*Exercise directions*
Print out the data below. Do not alter a single line.

• • • • • • •

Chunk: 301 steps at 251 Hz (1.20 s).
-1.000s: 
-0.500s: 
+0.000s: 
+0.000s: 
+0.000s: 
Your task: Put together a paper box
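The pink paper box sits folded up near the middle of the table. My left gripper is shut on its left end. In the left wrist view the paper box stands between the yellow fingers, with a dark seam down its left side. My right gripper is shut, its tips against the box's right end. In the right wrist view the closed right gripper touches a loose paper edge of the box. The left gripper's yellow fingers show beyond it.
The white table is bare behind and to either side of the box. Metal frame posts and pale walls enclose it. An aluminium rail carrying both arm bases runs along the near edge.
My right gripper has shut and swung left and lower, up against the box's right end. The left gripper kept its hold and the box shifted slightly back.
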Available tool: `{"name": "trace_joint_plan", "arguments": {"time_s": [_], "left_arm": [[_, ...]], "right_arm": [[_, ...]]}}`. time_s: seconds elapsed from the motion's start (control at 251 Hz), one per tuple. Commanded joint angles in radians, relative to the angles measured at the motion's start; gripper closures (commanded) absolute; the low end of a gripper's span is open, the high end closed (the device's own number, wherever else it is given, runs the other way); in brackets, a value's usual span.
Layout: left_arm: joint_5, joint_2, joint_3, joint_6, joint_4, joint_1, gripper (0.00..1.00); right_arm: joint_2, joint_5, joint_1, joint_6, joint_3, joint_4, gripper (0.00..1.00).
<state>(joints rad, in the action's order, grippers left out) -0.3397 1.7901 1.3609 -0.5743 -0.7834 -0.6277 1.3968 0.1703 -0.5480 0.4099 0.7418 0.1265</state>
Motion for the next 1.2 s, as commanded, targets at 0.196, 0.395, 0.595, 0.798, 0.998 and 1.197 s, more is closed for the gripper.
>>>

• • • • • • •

*Output for this exercise*
Chunk: 301 steps at 251 Hz (1.20 s).
-1.000s: 
-0.500s: 
+0.000s: 
+0.000s: 
+0.000s: 
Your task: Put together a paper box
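The pink paper box sits folded up near the middle of the table. My left gripper is shut on its left end. In the left wrist view the paper box stands between the yellow fingers, with a dark seam down its left side. My right gripper is shut, its tips against the box's right end. In the right wrist view the closed right gripper touches a loose paper edge of the box. The left gripper's yellow fingers show beyond it.
The white table is bare behind and to either side of the box. Metal frame posts and pale walls enclose it. An aluminium rail carrying both arm bases runs along the near edge.
My right gripper has shut and swung left and lower, up against the box's right end. The left gripper kept its hold and the box shifted slightly back.
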Available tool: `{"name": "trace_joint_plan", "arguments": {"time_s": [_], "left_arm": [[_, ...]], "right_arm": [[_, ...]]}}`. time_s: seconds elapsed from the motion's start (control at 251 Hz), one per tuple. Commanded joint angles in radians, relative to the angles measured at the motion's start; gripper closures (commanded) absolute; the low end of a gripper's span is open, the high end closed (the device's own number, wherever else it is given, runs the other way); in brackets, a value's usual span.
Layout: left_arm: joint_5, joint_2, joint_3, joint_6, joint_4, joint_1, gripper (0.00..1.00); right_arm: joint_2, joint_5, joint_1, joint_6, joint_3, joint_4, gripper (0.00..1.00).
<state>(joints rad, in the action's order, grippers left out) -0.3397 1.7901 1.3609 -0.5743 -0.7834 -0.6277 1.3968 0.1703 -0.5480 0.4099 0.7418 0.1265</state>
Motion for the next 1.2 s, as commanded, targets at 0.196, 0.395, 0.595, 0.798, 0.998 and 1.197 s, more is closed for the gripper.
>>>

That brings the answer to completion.